В "Путевых записках", этом первом опыте Вадима на литературном поприще, почти ничего не говорится о предметах, встречавшихся по пути. Они по преимуществу выразили собою исторические наклонности еще юного писателя, душа которого переполнена знаниями, чувствами, мечтами, любовью к родной стороне и к человечеству.
Выезжая из Москвы в Украину, автор "Путевых записок" прощается с Кремлем. Вид Кремля будит в нем воспоминания о татарах, литовцах, поляках, разрушавших его, и о событиях, которых он был свидетелем.
Вдали от Кремля новые картины не вытесняют воспоминаний, с которыми автор оставил Москву, они отнимают у него от настоящего и слух, и зрение, и чувство; перед его внутренним взором рисуется картина постепенного освобождения России от притеснявших ее народов. Он вспоминает имена ее освободителей и когда называет Петра -- Россия перед ним колоссально поднимается до запада, и автор говорит: "Гряди же, о моя родина! к развитию всех сил своих!"
Далее Вадим рассуждает о памятниках, о зодчестве России, о религии и характере славян вообще.
Отличительной чертой всех славянских народов он находит перевес внутренней жизни над внешней; тишины, спокойствия над деятельностью; вследствие чего считает их всех предрасположенными к принятию греческой религии, имеющей много общего с их характером. Даже и те славянские племена, которые приняли католицизм, по его мнению, не выразили ни его силы, ни его фантазии, и как на один из наиболее ярких примеров указывает на Богемию.

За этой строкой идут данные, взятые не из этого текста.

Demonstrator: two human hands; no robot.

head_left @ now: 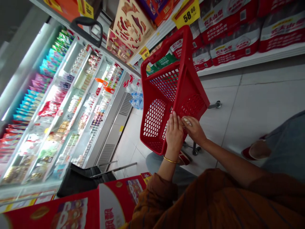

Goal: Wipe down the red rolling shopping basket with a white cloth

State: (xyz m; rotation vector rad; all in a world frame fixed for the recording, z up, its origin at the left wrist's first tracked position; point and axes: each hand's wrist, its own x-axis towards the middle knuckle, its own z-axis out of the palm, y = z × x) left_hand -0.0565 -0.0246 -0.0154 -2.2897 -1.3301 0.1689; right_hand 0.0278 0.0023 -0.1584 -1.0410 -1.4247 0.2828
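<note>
A red plastic shopping basket on wheels (177, 98) stands tilted in the view, with perforated walls and a raised red handle (187, 44). My left hand (174, 133), a gold bangle on its wrist, lies on the near rim with fingers stretched out together. Close beside it, my right hand (195, 131) is at the basket's outer side, its fingers curled. Something small and pale shows at those fingers, too unclear to name. No goods are visible inside the basket.
Shelves with red-wrapped packs of bottles (234, 41) and a yellow price tag (187, 14) run along the upper right. A lit refrigerated display (71, 105) fills the left. Red cartons (114, 203) are at the bottom. Another wheel (218, 104) touches the tiled floor.
</note>
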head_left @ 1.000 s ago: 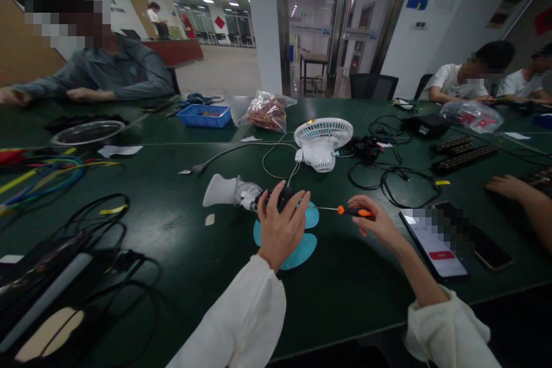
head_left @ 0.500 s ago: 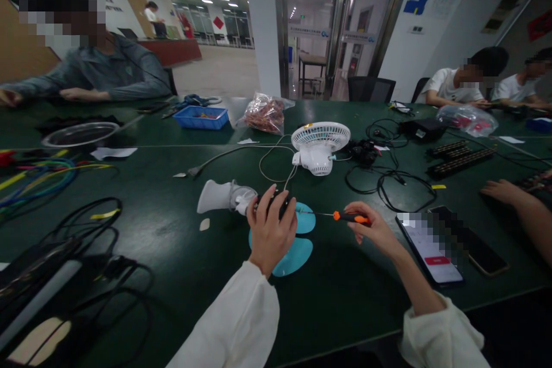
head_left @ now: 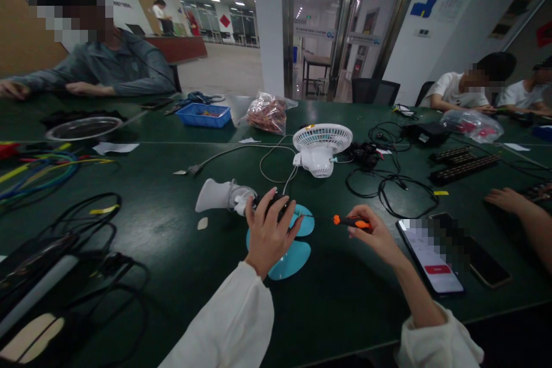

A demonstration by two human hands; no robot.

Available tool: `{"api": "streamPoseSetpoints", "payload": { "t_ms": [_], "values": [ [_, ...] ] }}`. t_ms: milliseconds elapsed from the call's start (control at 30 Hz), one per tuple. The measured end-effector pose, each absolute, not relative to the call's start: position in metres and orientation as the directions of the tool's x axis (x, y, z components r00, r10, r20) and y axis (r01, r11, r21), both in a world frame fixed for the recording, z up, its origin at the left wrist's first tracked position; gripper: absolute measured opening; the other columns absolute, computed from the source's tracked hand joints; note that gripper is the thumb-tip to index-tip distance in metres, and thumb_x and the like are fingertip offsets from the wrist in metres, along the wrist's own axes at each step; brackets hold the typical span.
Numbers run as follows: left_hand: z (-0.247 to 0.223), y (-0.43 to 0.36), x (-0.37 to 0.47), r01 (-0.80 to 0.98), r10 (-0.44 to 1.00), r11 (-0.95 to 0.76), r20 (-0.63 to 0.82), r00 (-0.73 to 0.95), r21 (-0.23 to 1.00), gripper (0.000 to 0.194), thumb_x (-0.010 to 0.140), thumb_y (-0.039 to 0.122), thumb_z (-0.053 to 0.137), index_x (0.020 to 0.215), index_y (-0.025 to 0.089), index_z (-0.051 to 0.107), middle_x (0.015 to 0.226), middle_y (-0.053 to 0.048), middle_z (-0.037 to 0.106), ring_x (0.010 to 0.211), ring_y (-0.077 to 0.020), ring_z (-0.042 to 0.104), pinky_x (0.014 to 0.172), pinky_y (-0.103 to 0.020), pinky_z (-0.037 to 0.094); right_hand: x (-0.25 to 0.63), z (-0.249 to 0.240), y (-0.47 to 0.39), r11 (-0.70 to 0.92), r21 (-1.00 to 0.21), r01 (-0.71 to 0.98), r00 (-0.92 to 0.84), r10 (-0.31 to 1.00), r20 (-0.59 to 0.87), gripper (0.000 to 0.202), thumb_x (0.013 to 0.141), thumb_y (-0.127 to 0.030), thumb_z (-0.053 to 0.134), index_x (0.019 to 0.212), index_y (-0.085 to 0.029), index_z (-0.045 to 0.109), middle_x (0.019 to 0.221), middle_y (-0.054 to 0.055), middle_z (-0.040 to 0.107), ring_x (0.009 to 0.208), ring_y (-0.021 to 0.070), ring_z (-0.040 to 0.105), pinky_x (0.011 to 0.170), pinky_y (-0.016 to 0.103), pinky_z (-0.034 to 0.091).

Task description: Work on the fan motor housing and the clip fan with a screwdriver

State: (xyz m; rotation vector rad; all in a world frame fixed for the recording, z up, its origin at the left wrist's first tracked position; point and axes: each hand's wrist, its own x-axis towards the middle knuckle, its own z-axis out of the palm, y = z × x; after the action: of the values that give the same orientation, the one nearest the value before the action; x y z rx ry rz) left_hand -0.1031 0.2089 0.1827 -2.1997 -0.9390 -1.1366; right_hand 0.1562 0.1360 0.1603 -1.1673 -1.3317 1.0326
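My left hand (head_left: 271,233) is closed over a black part (head_left: 268,204), mostly hidden under the fingers. That part adjoins a white plastic stand piece (head_left: 218,195) lying on its side. Beneath the hand lie light-blue fan blades (head_left: 291,260). My right hand (head_left: 373,233) grips the orange and black handle of a screwdriver (head_left: 352,222). Its thin shaft points left, toward the left fingertips; where the tip sits I cannot make out. Beyond my hands is a white fan head (head_left: 319,155) with a round grille, its cable running toward the black part.
Two phones (head_left: 431,259) lie right of my right hand, near another person's hand (head_left: 506,200). Black cables (head_left: 383,184) coil beyond it. At the back are a blue tray (head_left: 204,117) and a plastic bag (head_left: 268,115). More cables (head_left: 99,264) cover the left side.
The view has shifted slightly. My left fingers have moved down and right toward the screwdriver shaft. My right hand's fingers have drawn in more closely around the handle.
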Motion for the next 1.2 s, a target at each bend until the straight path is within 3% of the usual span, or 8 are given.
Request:
{"api": "streamPoseSetpoints", "payload": {
  "t_ms": [100, 233, 467, 733, 867, 967, 1067, 1200],
  "values": [
    [0.182, 0.210, -0.104, 0.761, 0.351, -0.640, 0.841, 0.411, -0.104, 0.031, 0.079, 0.028, 0.071, 0.107, 0.016, 0.066, 0.110, -0.011, 0.065, 0.123, -0.0341, 0.049, 0.109, -0.062, 0.030, 0.157, 0.160, 0.137, 0.218, -0.973, 0.082, 0.031, 0.975, 0.221, 0.023, 0.081, -0.027, 0.068, 0.100, -0.026, 0.054, 0.109, 0.002, 0.054, 0.094, 0.0171, 0.057, 0.077, 0.028, 0.050],
    [0.182, 0.209, -0.104, 0.757, 0.346, -0.645, 0.844, 0.411, -0.105, 0.030, 0.079, 0.028, 0.070, 0.106, 0.017, 0.066, 0.109, -0.011, 0.066, 0.121, -0.0337, 0.050, 0.107, -0.061, 0.033, 0.158, 0.153, 0.138, 0.254, -0.967, 0.017, 0.019, 0.967, 0.255, 0.023, 0.085, -0.027, 0.064, 0.103, -0.028, 0.050, 0.110, 0.001, 0.052, 0.075, 0.0119, 0.058, 0.072, 0.028, 0.050],
    [0.181, 0.213, -0.103, 0.750, 0.319, -0.652, 0.856, 0.406, -0.113, 0.029, 0.079, 0.032, 0.070, 0.103, 0.018, 0.066, 0.104, -0.008, 0.068, 0.119, -0.0325, 0.053, 0.106, -0.059, 0.034, 0.156, 0.147, 0.141, 0.242, -0.968, 0.067, 0.119, 0.961, 0.248, 0.032, 0.088, -0.030, 0.060, 0.118, -0.032, 0.049, 0.106, 0.001, 0.055, 0.075, 0.0126, 0.061, 0.075, 0.032, 0.053],
    [0.178, 0.250, -0.105, 0.766, 0.315, -0.636, 0.876, 0.365, -0.090, 0.026, 0.080, 0.030, 0.067, 0.103, 0.018, 0.066, 0.106, -0.009, 0.067, 0.124, -0.0328, 0.050, 0.107, -0.058, 0.033, 0.146, 0.168, 0.197, 0.258, -0.962, 0.089, 0.139, 0.953, 0.268, 0.033, 0.086, -0.039, 0.060, 0.115, -0.027, 0.052, 0.083, -0.003, 0.057, 0.059, 0.0116, 0.060, 0.058, 0.028, 0.054],
    [0.178, 0.253, -0.106, 0.756, 0.328, -0.648, 0.862, 0.387, -0.093, 0.026, 0.081, 0.029, 0.065, 0.105, 0.017, 0.066, 0.107, -0.010, 0.067, 0.125, -0.0325, 0.049, 0.108, -0.057, 0.033, 0.137, 0.157, 0.214, 0.265, -0.957, 0.115, 0.278, 0.917, 0.287, 0.028, 0.087, -0.043, 0.056, 0.105, -0.023, 0.056, 0.066, -0.005, 0.055, 0.046, 0.0097, 0.052, 0.043, 0.022, 0.041],
    [0.179, 0.249, -0.105, 0.754, 0.346, -0.651, 0.848, 0.400, -0.090, 0.026, 0.082, 0.028, 0.064, 0.105, 0.018, 0.066, 0.106, -0.011, 0.066, 0.126, -0.0326, 0.049, 0.108, -0.057, 0.032, 0.134, 0.142, 0.212, 0.257, -0.960, 0.106, 0.289, 0.916, 0.278, 0.028, 0.087, -0.043, 0.056, 0.104, -0.021, 0.058, 0.065, -0.004, 0.055, 0.043, 0.0086, 0.047, 0.040, 0.021, 0.036],
    [0.179, 0.248, -0.102, 0.748, 0.362, -0.659, 0.838, 0.409, -0.080, 0.027, 0.081, 0.028, 0.064, 0.105, 0.017, 0.066, 0.107, -0.011, 0.066, 0.127, -0.0331, 0.047, 0.108, -0.057, 0.032, 0.136, 0.133, 0.205, 0.289, -0.957, -0.002, 0.264, 0.924, 0.278, 0.033, 0.084, -0.040, 0.058, 0.114, -0.025, 0.055, 0.078, -0.003, 0.058, 0.048, 0.0085, 0.048, 0.043, 0.021, 0.039],
    [0.180, 0.252, -0.098, 0.731, 0.354, -0.676, 0.828, 0.436, -0.096, 0.025, 0.082, 0.027, 0.062, 0.105, 0.018, 0.066, 0.108, -0.012, 0.065, 0.128, -0.0340, 0.046, 0.108, -0.058, 0.032, 0.139, 0.132, 0.201, 0.301, -0.903, -0.307, 0.256, 0.940, 0.226, 0.050, 0.078, -0.033, 0.057, 0.127, -0.035, 0.044, 0.101, -0.002, 0.059, 0.057, 0.0092, 0.052, 0.048, 0.023, 0.044]
  ]
}}
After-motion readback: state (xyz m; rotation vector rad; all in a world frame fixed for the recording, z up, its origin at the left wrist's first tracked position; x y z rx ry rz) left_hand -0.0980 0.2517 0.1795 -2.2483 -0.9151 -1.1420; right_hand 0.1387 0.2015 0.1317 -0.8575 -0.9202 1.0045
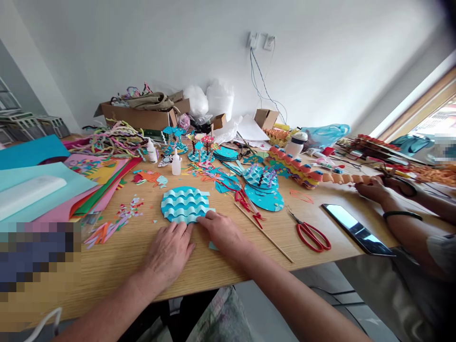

"Богемия, -- говорит Вадим,-- страна славянская, первая обратила критический взгляд на свою религию, меньше всех увлеклась блеском католицизма и первая водрузила знамя реформации. Восстанием Гуса она доказала, что ищет в религии не посредничества пап, не блеска, не внешней торжественности, но истины, идеи и прямого созерцания. Она делом доказала, как ей близка религия греческая и как она близка всем славянским племенам, и все они усвоили бы ее, если бы Запад не распространял с такой силой и быстротою своего учения. Богемия, принявши католицизм, никогда не действовала вполне в его характере; принявши его формы, присвоивши многие из его понятий, не сделалась вполне католической {В Чехии исповедание католическо-протестантское. В протестантизме чехи примкнули к тому его исповеданию, которое меньше отзывается германизмом и имеет больше общего с воззрениями чешско-братского исповедания -- к католицизму. Теперь вновь возносится в Праге православный славянский храм, посмотрим, не оживит ли он в Чехии преданий их собственной древней независимой церкви. (Прим. Т. П. Пассек.)}". Вадим находит, что вообще перевес внутренней жизни над внешнею во всех славянах проявляется одинаково: в невежественном народе -- беспечностию; в простом воине -- равнодушием в опасностях и уверенностию в судьбе; в несчастий -- непостижимым терпением; в ученой деятельности -- созерцательностию ума. "Какая преданность судьбе, какая наклонность жить внутреннею жизнию! Какое терпение! -- говорит он, -- но когда переполняется чаша его страданий, когда испытаны все оскорбления, все бедствия, когда наступает великий час его деятельности, -- с какою силою он восстает против врагов своих! Кажется, вся сила, сохранившаяся в века тишины и внутренней жизни, разом облекается во внешнюю деятельность; но после великих переворотов всю славу успехов отдает богу, и вновь наступает тишина и внутренняя жизнь".
Указавши на факты, подтверждающие этот взгляд на славян, Вадим говорит, что жизнь народов надобно исследовать, кроме летописей и памятников, в быте и характере живущих поколений и в влиянии на нее внешней природы; но и исследование, добавляет он, тогда только будет точно и ясно, когда найдется элемент, который, как главный деятель, движет всеми событиями, по которым развивается ткань жизни того народа, который хотят не описать, а воссоздать.
Тот не понимает истории-народа, кто не объемлет умом, не сочувствует сердцем всем движениям его внутренней жизни, кто думает воссоздать жизнь только по летописям и остаткам искусств; кто не видит основных начал, по которым действовало минувшее и станет действовать грядущее. Чтобы понять настоящее народа, надобно быть среди него, видеть его под всеми изменениями и впечатлениями обстоятельств и под условиями внешней природы.
Для этого надобно путешествовать.
С чего начать?
Вопрос этот разрешает история государства, -- говорит Вадим.
Государство имеет свои центры, из которых развивается и слагается его жизнь. Центры заключаются в определенной местности и характеристике известного племени и разливают на жизнь государства свои оттенки.